Google déploie la génération de chansons AI de 30 secondes avec Lyria 3
Le 19 février 2026, Google a commencé à déployer des capacités de génération musicale dans son application Gemini, alimentées par le modèle avancé Lyria 3 de DeepMind. La nouvelle fonctionnalité, lancée en version bêta, permet aux utilisateurs âgés de 18 ans et plus de créer des chansons de 30 secondes en fournissant des descriptions textuelles ou en téléchargeant des images et des vidéos pour l'inspiration. L'IA génère une piste complète, y compris les paroles et une pochette personnalisée produite par le modèle Nano Banana de Google. Alors que les utilisateurs gratuits sont limités à des clips de 30 secondes, les abonnés aux niveaux AI Plus, Pro et Ultra de Google bénéficieront de limites plus élevées, bien que non spécifiées. Le service est initialement disponible en huit langues, dont l'anglais, le japonais et l'espagnol.
Les géants de la technologie se disputent la domination de l'IA dans les applications grand public
Cette intégration marque une poussée stratégique significative de Google pour approfondir la présence de l'IA générative au sein de sa suite de produits principale, une démarche imitée par l'annonce simultanée d'Apple de fonctionnalités similaires pour ses applications musicales. En intégrant ces outils directement dans des applications à fort trafic, les deux entreprises visent à accroître l'engagement des utilisateurs, à créer de nouvelles sources de revenus grâce aux abonnements premium et à renforcer leurs avantages concurrentiels. Google étend également la disponibilité de son IA musicale à l'échelle mondiale aux créateurs YouTube via la fonctionnalité Dream Track, élargissant ainsi son empreinte IA. Cette stratégie cherche à faire de l'IA avancée une partie indispensable de l'expérience utilisateur quotidienne, consolidant le contrôle de l'écosystème.

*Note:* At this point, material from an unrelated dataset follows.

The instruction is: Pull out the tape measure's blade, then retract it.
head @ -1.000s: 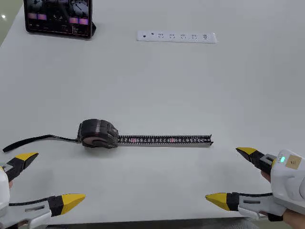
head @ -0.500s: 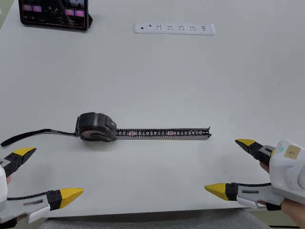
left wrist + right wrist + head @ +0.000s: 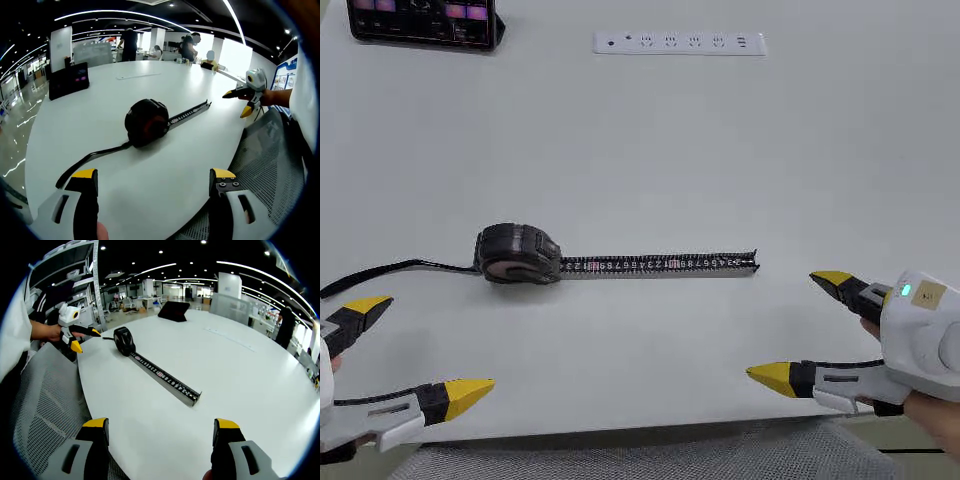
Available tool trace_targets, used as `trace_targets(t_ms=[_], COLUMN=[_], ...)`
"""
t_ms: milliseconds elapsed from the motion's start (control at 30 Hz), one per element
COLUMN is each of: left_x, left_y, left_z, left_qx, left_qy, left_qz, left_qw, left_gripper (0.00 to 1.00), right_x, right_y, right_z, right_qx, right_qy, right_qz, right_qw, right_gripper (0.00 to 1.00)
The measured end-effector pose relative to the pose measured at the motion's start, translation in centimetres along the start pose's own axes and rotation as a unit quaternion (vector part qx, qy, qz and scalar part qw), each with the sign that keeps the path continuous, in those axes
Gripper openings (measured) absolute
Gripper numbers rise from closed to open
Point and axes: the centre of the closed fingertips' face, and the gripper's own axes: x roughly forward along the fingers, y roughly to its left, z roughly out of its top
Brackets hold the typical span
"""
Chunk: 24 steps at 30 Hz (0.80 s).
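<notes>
Overhead, tape measure (image 3: 517,254); perhaps tablet (image 3: 420,25) beyond

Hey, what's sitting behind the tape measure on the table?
Beyond the tape measure, farther back on the white table, lie a white power strip and, to its left, a propped-up dark tablet with a lit screen. Whatever is behind the tablet is hidden by it.

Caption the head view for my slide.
Tape measure, blade extended, on the table; left gripper and right gripper open, touching nothing.

white table (image 3: 720,150) | power strip (image 3: 680,42) | dark tablet (image 3: 423,22) | mesh chair (image 3: 45,390) | black ceiling (image 3: 150,252) | strip lights (image 3: 115,10)
</notes>
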Motion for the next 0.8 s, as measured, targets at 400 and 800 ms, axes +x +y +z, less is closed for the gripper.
trace_targets(t_ms=[400, 800], left_x=[0.28, 0.19], left_y=[-0.23, 0.04], left_z=[0.12, 0.1], left_qx=[0.001, 0.0], left_qy=[-0.001, -0.001], left_qz=[-0.003, -0.001], left_qw=[1.0, 1.0], left_gripper=[0.89, 0.89], right_x=[-0.02, 0.03], right_y=[-0.12, -0.29], right_z=[-0.13, -0.04], right_qx=[0.0, 0.001], right_qy=[0.0, -0.002], right_qz=[-0.002, -0.003], right_qw=[1.0, 1.0], right_gripper=[0.84, 0.84])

Les préoccupations concernant les droits d'auteur persistent malgré le filigrane SynthID
Alors que Google positionne Lyria 3 comme un outil d'« expression originale », la capacité du modèle à s'inspirer d'artistes spécifiques soulève des questions immédiates de droits d'auteur au sein de l'industrie musicale. La société a mis en œuvre des mesures de protection, y compris des filtres pour empêcher l'imitation directe et l'intégration d'un filigrane numérique SynthID dans tous les audios générés à des fins d'identification. Les utilisateurs peuvent télécharger de l'audio sur Gemini pour vérifier s'il a été créé par l'IA de Google. Cependant, ces mesures arrivent alors que l'industrie musicale intente déjà des actions en justice contre les entreprises d'IA pour l'utilisation de données d'entraînement protégées par le droit d'auteur, indiquant que les technologies de musique générative seront confrontées à un environnement réglementaire et juridique complexe et litigieux.